To do ▸ From the entries below, return exactly the lines beginning at the one that contains "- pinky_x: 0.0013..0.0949" and ending at the one that contains "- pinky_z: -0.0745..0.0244", both of them included, and only those lines.

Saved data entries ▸
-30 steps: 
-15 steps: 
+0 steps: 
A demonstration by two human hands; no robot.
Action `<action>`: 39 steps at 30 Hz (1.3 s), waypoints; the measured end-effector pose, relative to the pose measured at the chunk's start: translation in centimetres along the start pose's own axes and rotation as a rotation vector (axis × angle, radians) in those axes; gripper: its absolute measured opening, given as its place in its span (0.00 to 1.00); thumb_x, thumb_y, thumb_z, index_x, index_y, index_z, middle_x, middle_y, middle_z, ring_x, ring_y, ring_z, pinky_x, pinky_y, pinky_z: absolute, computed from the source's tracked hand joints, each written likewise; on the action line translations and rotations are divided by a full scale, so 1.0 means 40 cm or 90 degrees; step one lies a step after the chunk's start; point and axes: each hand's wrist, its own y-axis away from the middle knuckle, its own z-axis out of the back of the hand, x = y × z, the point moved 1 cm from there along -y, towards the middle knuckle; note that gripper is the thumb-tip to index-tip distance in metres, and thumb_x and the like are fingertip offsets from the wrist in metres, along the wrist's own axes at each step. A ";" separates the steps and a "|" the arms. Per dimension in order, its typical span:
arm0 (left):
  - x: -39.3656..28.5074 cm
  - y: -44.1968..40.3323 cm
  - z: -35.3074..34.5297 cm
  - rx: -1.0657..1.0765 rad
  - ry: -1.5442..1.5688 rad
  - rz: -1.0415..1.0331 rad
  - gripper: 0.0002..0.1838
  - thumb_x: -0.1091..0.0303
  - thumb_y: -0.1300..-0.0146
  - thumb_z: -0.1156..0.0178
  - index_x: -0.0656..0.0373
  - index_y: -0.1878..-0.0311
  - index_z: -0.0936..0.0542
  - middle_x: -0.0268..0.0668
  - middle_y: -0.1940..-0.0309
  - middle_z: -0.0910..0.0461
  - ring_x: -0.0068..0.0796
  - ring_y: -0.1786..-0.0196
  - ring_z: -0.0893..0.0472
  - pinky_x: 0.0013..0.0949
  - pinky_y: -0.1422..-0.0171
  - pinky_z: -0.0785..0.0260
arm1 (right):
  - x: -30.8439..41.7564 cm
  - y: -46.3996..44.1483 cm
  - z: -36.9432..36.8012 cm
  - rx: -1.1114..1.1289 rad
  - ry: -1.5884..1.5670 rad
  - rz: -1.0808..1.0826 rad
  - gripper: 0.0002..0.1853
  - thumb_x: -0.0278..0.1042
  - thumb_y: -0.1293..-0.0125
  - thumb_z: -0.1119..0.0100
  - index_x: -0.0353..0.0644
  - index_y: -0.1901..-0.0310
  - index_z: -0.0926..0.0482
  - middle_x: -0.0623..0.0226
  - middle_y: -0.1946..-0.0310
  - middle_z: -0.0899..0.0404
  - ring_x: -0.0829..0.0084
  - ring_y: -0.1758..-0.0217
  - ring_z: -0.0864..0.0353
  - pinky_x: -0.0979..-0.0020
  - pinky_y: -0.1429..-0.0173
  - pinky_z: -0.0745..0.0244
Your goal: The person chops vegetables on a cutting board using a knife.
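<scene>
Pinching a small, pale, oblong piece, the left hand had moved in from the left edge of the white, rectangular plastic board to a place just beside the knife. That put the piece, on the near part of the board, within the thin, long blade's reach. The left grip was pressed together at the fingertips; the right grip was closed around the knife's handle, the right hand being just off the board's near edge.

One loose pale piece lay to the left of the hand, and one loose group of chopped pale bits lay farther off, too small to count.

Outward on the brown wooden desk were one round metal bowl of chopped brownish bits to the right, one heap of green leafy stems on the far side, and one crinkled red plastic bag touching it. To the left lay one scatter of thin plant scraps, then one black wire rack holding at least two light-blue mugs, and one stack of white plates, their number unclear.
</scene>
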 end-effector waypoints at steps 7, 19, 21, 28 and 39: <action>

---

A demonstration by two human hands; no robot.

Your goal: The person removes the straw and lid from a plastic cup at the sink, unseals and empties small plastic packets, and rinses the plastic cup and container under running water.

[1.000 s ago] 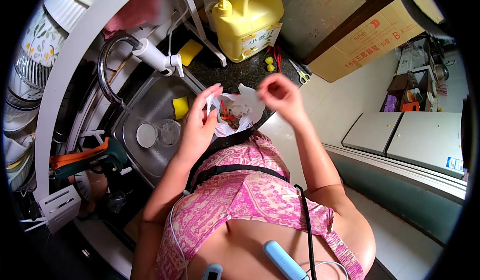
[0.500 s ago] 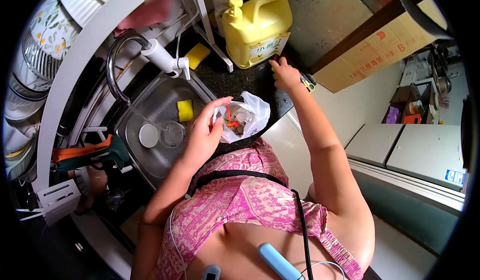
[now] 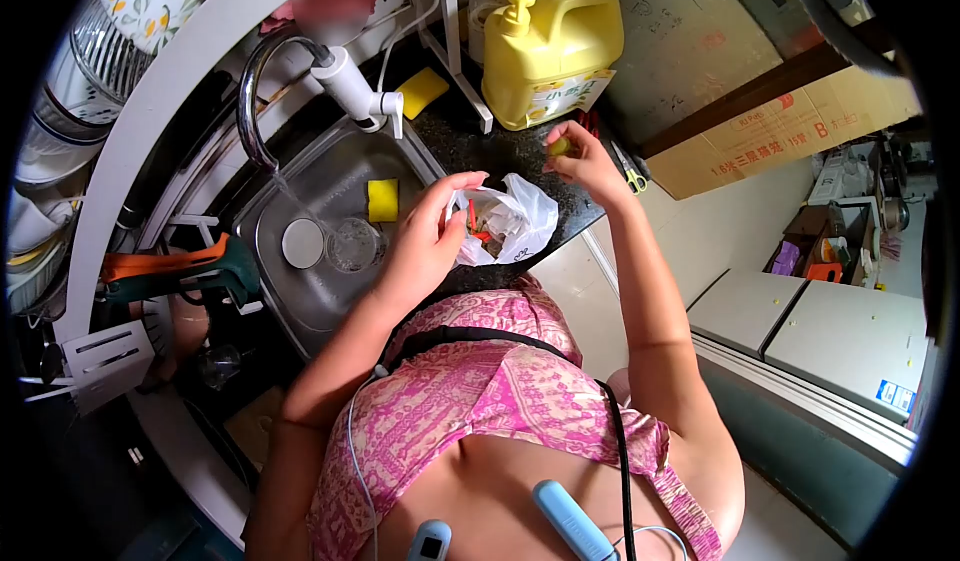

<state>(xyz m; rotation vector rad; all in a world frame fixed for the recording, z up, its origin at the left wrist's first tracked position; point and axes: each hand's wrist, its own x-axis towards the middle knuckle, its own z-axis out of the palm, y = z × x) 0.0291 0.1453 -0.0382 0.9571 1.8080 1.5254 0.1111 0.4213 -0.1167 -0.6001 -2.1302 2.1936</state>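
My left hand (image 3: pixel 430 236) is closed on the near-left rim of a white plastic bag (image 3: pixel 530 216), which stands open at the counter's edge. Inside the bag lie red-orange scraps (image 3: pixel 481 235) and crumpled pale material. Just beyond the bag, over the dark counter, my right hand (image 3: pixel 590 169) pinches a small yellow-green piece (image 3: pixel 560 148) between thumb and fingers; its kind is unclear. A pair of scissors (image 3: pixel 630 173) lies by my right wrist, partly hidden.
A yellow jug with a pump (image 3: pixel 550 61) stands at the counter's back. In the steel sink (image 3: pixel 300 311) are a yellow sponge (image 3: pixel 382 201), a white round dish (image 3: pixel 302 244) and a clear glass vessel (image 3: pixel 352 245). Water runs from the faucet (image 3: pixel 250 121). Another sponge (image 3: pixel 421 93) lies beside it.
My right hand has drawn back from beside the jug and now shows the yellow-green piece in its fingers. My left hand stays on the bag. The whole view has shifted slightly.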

Written response ▸
  - pinky_x: 0.0013..0.0949
  - pinky_y: -0.1422..-0.0171
  - pinky_z: -0.0785..0.0260
arm1 (right):
  - x: -30.8439..41.7564 cm
  - y: -46.3996..44.1483 cm
  - z: -36.9432..36.8012 cm
  - rx: -1.1114..1.1289 rad
  - ry: -1.5884..1.5670 rad
  - rz: -1.0808..1.0826 rad
  - gripper: 0.0002..0.1853
  - thumb_x: -0.0278..0.1042
  - thumb_y: -0.1293..-0.0125
  - thumb_z: -0.1119..0.0100
  - index_x: -0.0353..0.0644
  - index_y: -0.1901..-0.0310
  - index_z: -0.0926..0.0482
  - middle_x: -0.0623..0.0226
  - middle_y: -0.1946..-0.0310
  - middle_z: -0.0899..0.0404
  - ring_x: -0.0829..0.0084
  - ring_y: -0.1758..-0.0217
  - ring_z: -0.0864..0.0353
  - pinky_x: -0.0979..-0.0020
  - pinky_y: -0.1429..-0.0173
  - pinky_z: -0.0745..0.0244

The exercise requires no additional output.